WORK TO BE COMPLETED
Write out all of the data exactly as it appears.

[Records drawn from a dataset]
::::::::::

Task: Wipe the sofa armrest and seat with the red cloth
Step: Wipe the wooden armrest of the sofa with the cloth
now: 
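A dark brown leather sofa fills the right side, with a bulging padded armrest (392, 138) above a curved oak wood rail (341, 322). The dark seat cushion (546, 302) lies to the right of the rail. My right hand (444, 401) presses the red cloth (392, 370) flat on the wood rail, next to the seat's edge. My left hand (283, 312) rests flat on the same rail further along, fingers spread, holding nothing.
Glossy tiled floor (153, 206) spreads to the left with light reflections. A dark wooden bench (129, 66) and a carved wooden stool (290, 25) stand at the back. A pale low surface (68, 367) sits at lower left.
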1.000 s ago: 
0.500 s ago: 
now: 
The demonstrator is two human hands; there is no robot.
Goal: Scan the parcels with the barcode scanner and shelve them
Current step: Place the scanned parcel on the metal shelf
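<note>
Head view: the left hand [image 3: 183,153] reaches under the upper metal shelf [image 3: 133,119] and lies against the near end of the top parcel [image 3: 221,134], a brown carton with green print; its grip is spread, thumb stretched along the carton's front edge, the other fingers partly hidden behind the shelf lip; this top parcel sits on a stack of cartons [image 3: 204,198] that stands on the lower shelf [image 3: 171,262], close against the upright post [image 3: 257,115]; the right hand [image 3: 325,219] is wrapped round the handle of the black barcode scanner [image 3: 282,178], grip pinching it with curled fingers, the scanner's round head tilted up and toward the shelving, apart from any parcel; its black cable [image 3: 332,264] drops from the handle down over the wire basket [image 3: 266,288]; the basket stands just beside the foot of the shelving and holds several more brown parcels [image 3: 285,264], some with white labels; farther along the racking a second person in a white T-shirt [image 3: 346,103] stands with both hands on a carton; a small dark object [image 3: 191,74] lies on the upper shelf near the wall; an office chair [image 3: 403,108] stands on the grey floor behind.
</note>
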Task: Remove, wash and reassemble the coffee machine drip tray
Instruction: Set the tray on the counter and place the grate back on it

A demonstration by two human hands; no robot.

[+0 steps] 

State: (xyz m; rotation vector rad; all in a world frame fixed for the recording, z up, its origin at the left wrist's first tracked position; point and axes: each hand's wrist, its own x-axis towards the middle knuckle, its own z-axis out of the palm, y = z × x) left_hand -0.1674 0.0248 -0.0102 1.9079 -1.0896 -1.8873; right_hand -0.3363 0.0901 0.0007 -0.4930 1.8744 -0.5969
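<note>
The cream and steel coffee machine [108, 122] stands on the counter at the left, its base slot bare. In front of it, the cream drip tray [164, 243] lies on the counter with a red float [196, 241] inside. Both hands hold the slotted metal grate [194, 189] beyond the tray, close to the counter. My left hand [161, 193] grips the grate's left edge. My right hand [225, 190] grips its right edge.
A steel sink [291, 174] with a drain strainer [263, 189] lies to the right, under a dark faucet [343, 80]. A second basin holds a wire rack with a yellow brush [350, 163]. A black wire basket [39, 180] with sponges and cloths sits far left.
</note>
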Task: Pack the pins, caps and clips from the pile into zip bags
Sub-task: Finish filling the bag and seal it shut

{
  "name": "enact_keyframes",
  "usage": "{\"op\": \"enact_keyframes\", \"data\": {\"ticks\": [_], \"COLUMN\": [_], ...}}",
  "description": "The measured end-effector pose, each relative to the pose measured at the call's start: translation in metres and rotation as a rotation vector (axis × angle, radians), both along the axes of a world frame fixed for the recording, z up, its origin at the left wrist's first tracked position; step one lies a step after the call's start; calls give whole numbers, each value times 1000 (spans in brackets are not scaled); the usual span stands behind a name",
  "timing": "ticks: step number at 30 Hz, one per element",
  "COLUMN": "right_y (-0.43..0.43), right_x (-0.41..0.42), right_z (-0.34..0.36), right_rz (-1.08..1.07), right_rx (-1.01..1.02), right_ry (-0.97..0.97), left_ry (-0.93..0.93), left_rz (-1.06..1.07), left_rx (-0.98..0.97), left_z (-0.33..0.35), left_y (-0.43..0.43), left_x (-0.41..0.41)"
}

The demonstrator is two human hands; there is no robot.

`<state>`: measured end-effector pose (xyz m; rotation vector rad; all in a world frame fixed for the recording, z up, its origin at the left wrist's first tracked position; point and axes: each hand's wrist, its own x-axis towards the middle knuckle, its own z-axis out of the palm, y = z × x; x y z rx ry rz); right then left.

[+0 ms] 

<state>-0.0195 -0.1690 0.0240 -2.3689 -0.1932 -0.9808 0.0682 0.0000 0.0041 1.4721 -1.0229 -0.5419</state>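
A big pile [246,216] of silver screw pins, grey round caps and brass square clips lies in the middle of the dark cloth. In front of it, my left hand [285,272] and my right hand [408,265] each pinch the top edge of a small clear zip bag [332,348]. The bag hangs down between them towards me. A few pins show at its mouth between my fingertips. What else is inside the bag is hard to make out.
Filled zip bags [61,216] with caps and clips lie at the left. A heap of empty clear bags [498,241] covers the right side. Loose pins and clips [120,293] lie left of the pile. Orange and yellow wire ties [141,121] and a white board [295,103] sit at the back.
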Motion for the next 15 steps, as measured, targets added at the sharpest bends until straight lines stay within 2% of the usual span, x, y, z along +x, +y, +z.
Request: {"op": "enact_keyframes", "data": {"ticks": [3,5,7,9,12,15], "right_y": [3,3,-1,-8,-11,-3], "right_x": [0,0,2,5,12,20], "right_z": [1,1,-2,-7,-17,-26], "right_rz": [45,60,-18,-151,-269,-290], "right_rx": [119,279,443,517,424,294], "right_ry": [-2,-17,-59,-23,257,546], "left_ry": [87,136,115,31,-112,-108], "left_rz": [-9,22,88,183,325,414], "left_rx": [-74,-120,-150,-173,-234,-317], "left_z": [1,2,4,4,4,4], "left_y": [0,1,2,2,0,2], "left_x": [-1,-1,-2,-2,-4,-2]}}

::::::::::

RESULT
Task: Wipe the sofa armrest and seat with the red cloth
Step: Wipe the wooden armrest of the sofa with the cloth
now: 
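A dark brown leather sofa fills the right side, with a bulging padded armrest (392, 138) above a curved oak wood rail (341, 322). The dark seat cushion (546, 302) lies to the right of the rail. My right hand (444, 401) presses the red cloth (392, 370) flat on the wood rail, next to the seat's edge. My left hand (283, 312) rests flat on the same rail further along, fingers spread, holding nothing.
Glossy tiled floor (153, 206) spreads to the left with light reflections. A dark wooden bench (129, 66) and a carved wooden stool (290, 25) stand at the back. A pale low surface (68, 367) sits at lower left.
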1.000 s ago: 
0.500 s ago: 
now: 
The demonstrator is two human hands; there is no robot.
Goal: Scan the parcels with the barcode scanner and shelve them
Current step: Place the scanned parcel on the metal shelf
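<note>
Head view: the left hand [image 3: 183,153] reaches under the upper metal shelf [image 3: 133,119] and lies against the near end of the top parcel [image 3: 221,134], a brown carton with green print; its grip is spread, thumb stretched along the carton's front edge, the other fingers partly hidden behind the shelf lip; this top parcel sits on a stack of cartons [image 3: 204,198] that stands on the lower shelf [image 3: 171,262], close against the upright post [image 3: 257,115]; the right hand [image 3: 325,219] is wrapped round the handle of the black barcode scanner [image 3: 282,178], grip pinching it with curled fingers, the scanner's round head tilted up and toward the shelving, apart from any parcel; its black cable [image 3: 332,264] drops from the handle down over the wire basket [image 3: 266,288]; the basket stands just beside the foot of the shelving and holds several more brown parcels [image 3: 285,264], some with white labels; farther along the racking a second person in a white T-shirt [image 3: 346,103] stands with both hands on a carton; a small dark object [image 3: 191,74] lies on the upper shelf near the wall; an office chair [image 3: 403,108] stands on the grey floor behind.
</note>
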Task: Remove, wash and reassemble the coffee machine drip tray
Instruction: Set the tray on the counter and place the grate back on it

A demonstration by two human hands; no robot.

[+0 steps] 

State: (xyz m; rotation vector rad; all in a world frame fixed for the recording, z up, its origin at the left wrist's first tracked position; point and axes: each hand's wrist, its own x-axis towards the middle knuckle, its own z-axis out of the palm, y = z × x) left_hand -0.1674 0.0248 -0.0102 1.9079 -1.0896 -1.8873; right_hand -0.3363 0.0901 0.0007 -0.4930 1.8744 -0.5969
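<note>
The cream and steel coffee machine [108, 122] stands on the counter at the left, its base slot bare. In front of it, the cream drip tray [164, 243] lies on the counter with a red float [196, 241] inside. Both hands hold the slotted metal grate [194, 189] beyond the tray, close to the counter. My left hand [161, 193] grips the grate's left edge. My right hand [225, 190] grips its right edge.
A steel sink [291, 174] with a drain strainer [263, 189] lies to the right, under a dark faucet [343, 80]. A second basin holds a wire rack with a yellow brush [350, 163]. A black wire basket [39, 180] with sponges and cloths sits far left.
</note>
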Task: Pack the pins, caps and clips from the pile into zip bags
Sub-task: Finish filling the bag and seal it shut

{
  "name": "enact_keyframes",
  "usage": "{\"op\": \"enact_keyframes\", \"data\": {\"ticks\": [_], \"COLUMN\": [_], ...}}",
  "description": "The measured end-effector pose, each relative to the pose measured at the call's start: translation in metres and rotation as a rotation vector (axis × angle, radians), both along the axes of a world frame fixed for the recording, z up, its origin at the left wrist's first tracked position; step one lies a step after the call's start; calls give whole numbers, each value times 1000 (spans in brackets are not scaled); the usual span stands behind a name",
  "timing": "ticks: step number at 30 Hz, one per element",
  "COLUMN": "right_y (-0.43..0.43), right_x (-0.41..0.42), right_z (-0.34..0.36), right_rz (-1.08..1.07), right_rx (-1.01..1.02), right_ry (-0.97..0.97), left_ry (-0.93..0.93), left_rz (-1.06..1.07), left_rx (-0.98..0.97), left_z (-0.33..0.35), left_y (-0.43..0.43), left_x (-0.41..0.41)"
}

The demonstrator is two human hands; there is no robot.

`<state>`: measured end-effector pose (xyz m; rotation vector rad; all in a world frame fixed for the recording, z up, its origin at the left wrist's first tracked position; point and axes: each hand's wrist, its own x-axis towards the middle knuckle, its own z-axis out of the palm, y = z × x; x y z rx ry rz); right then left.

[+0 ms] 

<state>-0.0195 -0.1690 0.0240 -2.3689 -0.1932 -0.9808 0.0682 0.0000 0.0041 1.4721 -1.0229 -0.5419</state>
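A big pile [246,216] of silver screw pins, grey round caps and brass square clips lies in the middle of the dark cloth. In front of it, my left hand [285,272] and my right hand [408,265] each pinch the top edge of a small clear zip bag [332,348]. The bag hangs down between them towards me. A few pins show at its mouth between my fingertips. What else is inside the bag is hard to make out.
Filled zip bags [61,216] with caps and clips lie at the left. A heap of empty clear bags [498,241] covers the right side. Loose pins and clips [120,293] lie left of the pile. Orange and yellow wire ties [141,121] and a white board [295,103] sit at the back.
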Motion for the next 15 steps, as measured, targets added at the sharpest bends until straight lines stay within 2% of the usual span, x, y, z along +x, +y, +z.
Request: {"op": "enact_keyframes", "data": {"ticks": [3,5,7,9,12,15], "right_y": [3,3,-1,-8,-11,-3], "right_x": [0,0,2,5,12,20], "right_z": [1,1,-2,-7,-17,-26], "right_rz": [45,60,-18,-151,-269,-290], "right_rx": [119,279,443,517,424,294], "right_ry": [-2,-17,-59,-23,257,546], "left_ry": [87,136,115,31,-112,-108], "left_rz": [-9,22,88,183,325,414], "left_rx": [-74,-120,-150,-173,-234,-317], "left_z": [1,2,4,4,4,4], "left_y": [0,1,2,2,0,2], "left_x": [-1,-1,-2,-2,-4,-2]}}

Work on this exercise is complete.